[Opening DATA PROVIDED section]

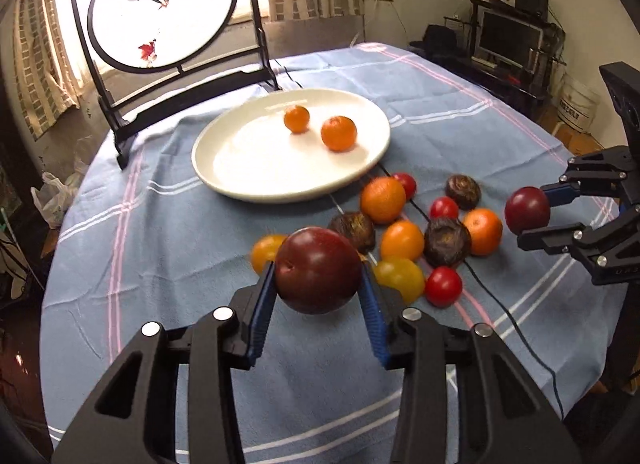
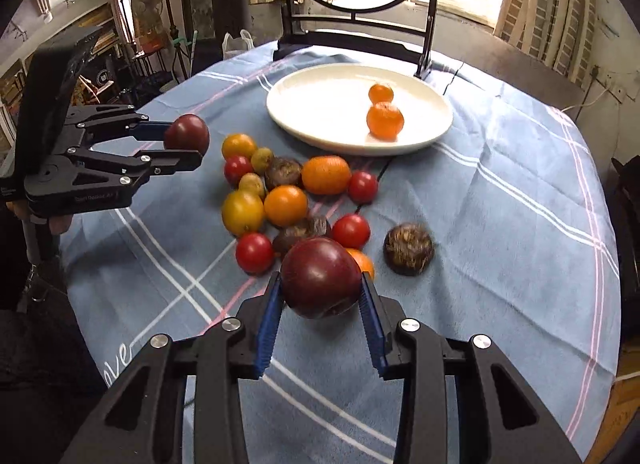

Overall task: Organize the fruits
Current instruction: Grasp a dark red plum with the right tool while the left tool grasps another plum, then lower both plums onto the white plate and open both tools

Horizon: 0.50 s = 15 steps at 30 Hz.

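Holding one dark red plum (image 1: 318,270) between the blue pads of my left gripper (image 1: 320,284) and a second plum (image 2: 321,277) between those of my right gripper (image 2: 322,288), I carry both fruits clear of the blue checked tablecloth (image 2: 520,223); each pair of jaws is pinched on the widest part of its plum, which I judge keeps a smooth round fruit from rolling out. In the left wrist view the right gripper and its plum appear at 3 o'clock; in the right wrist view the left gripper and its plum appear at 9 o'clock. The white plate (image 1: 240,151) lies at 12 o'clock beyond the loose pile, near the black round-screen stand (image 1: 160,11) at the table's far edge, and already bears two small oranges (image 1: 338,133), apart from one another. This suggests that like fruits are being gathered together. Between plate and grippers lies the unsorted heap: further oranges (image 2: 325,174), red cherry tomatoes (image 2: 254,252), yellow tomatoes (image 2: 242,211) and brown rough-skinned water chestnuts (image 2: 408,248), several touching. One chestnut sits apart at 3 o'clock of the heap in the right wrist view. Where the plums belong cannot be told; no second dish is in view, so the plate or a bare patch of cloth is my likeliest destination.
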Tool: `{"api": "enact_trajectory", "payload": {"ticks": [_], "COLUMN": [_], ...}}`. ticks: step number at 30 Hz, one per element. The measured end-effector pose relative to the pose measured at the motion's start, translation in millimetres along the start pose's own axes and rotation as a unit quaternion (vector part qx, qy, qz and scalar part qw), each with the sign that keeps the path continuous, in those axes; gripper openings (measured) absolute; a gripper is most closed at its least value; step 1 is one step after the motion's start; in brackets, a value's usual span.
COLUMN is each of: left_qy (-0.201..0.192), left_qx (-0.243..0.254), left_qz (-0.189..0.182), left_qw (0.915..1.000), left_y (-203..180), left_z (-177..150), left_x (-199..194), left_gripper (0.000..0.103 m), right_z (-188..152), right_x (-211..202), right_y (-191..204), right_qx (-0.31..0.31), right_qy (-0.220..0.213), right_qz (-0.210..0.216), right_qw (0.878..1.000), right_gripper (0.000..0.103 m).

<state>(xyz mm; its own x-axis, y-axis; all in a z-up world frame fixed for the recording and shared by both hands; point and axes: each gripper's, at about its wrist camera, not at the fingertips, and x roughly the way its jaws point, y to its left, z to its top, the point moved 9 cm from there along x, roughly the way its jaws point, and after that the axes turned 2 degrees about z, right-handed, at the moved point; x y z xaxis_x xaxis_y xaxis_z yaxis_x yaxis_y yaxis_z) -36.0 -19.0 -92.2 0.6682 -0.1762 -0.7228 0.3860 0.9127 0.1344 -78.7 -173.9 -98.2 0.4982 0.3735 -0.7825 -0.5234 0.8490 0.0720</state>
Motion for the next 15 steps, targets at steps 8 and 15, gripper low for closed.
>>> {"api": "enact_trajectory", "payload": {"ticks": [8,15], "left_qy": [-0.024,0.015], "left_qx": [-0.055,-0.088], "left_qz": [0.07,0.101], "left_qw": [0.9958,0.9909], "left_y": [29,57], "left_z": [66,83], "left_x": [18,71], "left_gripper": [0.04,0.04], "right_z": [89,144], "right_x": [12,74], "right_y": [-4,-31], "right_qx": [0.008,0.054], "right_qy": [-0.059,-0.042], "right_qz": [-0.003,-0.026], "right_qw": [0.998,0.997], "right_gripper": [0.038,0.038]}}
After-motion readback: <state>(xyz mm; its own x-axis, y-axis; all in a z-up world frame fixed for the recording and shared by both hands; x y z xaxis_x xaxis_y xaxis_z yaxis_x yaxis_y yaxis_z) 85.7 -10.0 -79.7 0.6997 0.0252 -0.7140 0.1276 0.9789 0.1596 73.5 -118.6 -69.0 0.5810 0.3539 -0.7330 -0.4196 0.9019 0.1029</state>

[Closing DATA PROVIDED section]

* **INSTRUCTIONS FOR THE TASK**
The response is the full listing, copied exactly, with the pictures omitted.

* **EXERCISE OUTPUT**
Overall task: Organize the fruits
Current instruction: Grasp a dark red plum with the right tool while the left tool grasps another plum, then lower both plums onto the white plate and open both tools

Horizon: 0.50 s = 15 steps at 30 Hz.

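Holding one dark red plum (image 1: 318,270) between the blue pads of my left gripper (image 1: 320,284) and a second plum (image 2: 321,277) between those of my right gripper (image 2: 322,288), I carry both fruits clear of the blue checked tablecloth (image 2: 520,223); each pair of jaws is pinched on the widest part of its plum, which I judge keeps a smooth round fruit from rolling out. In the left wrist view the right gripper and its plum appear at 3 o'clock; in the right wrist view the left gripper and its plum appear at 9 o'clock. The white plate (image 1: 240,151) lies at 12 o'clock beyond the loose pile, near the black round-screen stand (image 1: 160,11) at the table's far edge, and already bears two small oranges (image 1: 338,133), apart from one another. This suggests that like fruits are being gathered together. Between plate and grippers lies the unsorted heap: further oranges (image 2: 325,174), red cherry tomatoes (image 2: 254,252), yellow tomatoes (image 2: 242,211) and brown rough-skinned water chestnuts (image 2: 408,248), several touching. One chestnut sits apart at 3 o'clock of the heap in the right wrist view. Where the plums belong cannot be told; no second dish is in view, so the plate or a bare patch of cloth is my likeliest destination.
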Tool: `{"api": "enact_trajectory", "payload": {"ticks": [_], "COLUMN": [_], ...}}`. ticks: step number at 30 Hz, one per element. The measured end-effector pose relative to the pose measured at the motion's start, translation in millimetres along the start pose's own axes and rotation as a unit quaternion (vector part qx, qy, qz and scalar part qw), each with the sign that keeps the path continuous, in those axes; gripper openings (measured) absolute; a gripper is most closed at its least value; step 1 is one step after the motion's start; in brackets, a value's usual span.
COLUMN is each of: left_qy (-0.201..0.192), left_qx (-0.243..0.254), left_qz (-0.189..0.182), left_qw (0.915..1.000), left_y (-203..180), left_z (-177..150), left_x (-199..194), left_gripper (0.000..0.103 m), right_z (-188..152), right_x (-211..202), right_y (-191..204), right_qx (-0.31..0.31), right_qy (-0.220..0.213), right_qz (-0.210..0.216), right_qw (0.878..1.000), right_gripper (0.000..0.103 m).

<state>(xyz mm; its own x-axis, y-axis; all in a z-up world frame fixed for the recording and shared by both hands; point and axes: each gripper's, at about its wrist camera, not at the fingertips, and x roughly the way its jaws point, y to its left, z to its top, the point moved 9 cm from there along x, roughly the way its jaws point, and after that the axes turned 2 degrees about z, right-handed, at the moved point; x y z xaxis_x xaxis_y xaxis_z yaxis_x yaxis_y yaxis_z) -36.0 -19.0 -92.2 0.6682 -0.1762 -0.7228 0.3860 0.9127 0.1344 -78.7 -173.9 -98.2 0.4982 0.3735 -0.7825 -0.5234 0.8490 0.0720</state>
Motion for the next 15 steps, targets at steps 8 and 15, gripper low for closed.
>>> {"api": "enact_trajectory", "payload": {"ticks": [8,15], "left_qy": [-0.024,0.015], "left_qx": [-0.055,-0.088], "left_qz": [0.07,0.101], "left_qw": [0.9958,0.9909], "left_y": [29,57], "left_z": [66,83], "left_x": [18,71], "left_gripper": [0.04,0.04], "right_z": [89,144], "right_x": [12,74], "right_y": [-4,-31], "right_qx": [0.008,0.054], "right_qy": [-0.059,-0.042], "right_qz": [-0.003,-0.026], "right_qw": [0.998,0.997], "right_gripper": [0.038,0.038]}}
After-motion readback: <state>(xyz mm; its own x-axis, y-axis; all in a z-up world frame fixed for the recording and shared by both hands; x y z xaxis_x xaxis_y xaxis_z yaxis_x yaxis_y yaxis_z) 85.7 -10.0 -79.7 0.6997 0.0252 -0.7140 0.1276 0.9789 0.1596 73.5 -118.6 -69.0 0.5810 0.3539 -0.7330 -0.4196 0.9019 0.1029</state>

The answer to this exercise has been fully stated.